* What you are asked to do: What lines of the data below hold the string "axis"? Copy each one.

= Beginning of Section =

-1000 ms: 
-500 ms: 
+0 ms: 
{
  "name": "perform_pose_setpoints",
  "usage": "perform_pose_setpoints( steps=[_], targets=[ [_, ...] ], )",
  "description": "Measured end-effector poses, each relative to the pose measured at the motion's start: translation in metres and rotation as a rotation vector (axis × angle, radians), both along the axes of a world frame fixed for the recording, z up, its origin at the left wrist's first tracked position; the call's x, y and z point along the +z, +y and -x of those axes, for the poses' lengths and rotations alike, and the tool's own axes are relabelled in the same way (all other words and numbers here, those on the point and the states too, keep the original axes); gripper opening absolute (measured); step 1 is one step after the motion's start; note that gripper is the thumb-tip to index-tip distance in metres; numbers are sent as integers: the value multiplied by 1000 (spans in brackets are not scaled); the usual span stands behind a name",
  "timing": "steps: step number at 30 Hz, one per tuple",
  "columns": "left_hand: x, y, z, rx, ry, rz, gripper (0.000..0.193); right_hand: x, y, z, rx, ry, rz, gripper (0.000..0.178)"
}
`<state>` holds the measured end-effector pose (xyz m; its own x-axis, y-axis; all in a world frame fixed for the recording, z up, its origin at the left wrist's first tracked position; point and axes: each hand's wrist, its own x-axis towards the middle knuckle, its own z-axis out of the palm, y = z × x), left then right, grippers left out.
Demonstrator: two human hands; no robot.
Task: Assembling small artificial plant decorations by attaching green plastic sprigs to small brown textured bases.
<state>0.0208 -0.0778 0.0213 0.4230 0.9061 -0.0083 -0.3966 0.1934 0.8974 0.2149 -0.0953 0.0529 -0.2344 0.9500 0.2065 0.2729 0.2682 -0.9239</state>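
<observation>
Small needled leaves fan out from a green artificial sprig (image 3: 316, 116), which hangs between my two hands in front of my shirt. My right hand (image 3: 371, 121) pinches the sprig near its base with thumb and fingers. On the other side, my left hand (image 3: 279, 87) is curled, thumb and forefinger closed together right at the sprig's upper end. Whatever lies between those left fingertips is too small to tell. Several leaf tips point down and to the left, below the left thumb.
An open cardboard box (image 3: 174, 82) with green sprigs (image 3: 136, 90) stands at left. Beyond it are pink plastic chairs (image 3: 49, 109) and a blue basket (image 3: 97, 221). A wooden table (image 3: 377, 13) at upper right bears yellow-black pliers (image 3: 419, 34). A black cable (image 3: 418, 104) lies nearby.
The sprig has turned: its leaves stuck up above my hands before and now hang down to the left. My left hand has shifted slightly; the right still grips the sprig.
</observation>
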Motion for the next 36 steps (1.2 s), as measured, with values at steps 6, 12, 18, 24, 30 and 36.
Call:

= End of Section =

* Solution below:
  "description": "Measured end-effector poses, each relative to the pose measured at the motion's start: translation in metres and rotation as a rotation vector (axis × angle, radians), both along the axes of a world frame fixed for the recording, z up, its origin at the left wrist's first tracked position; the call's x, y and z point along the +z, +y and -x of those axes, for the poses' lengths and rotations alike, and the tool's own axes are relabelled in the same way (all other words and numbers here, those on the point and the states too, keep the original axes); gripper opening absolute (measured); step 1 is one step after the motion's start; note that gripper is the thumb-tip to index-tip distance in metres; numbers are sent as integers: the value multiplied by 1000 (spans in brackets are not scaled); the usual span stands behind a name",
`<state>` holds the measured end-effector pose (xyz m; its own x-axis, y-axis; all in a world frame fixed for the recording, z up, its origin at the left wrist's first tracked position; point and axes: each hand's wrist, its own x-axis towards the middle knuckle, its own z-axis out of the palm, y = z × x), left then right, grippers left out.

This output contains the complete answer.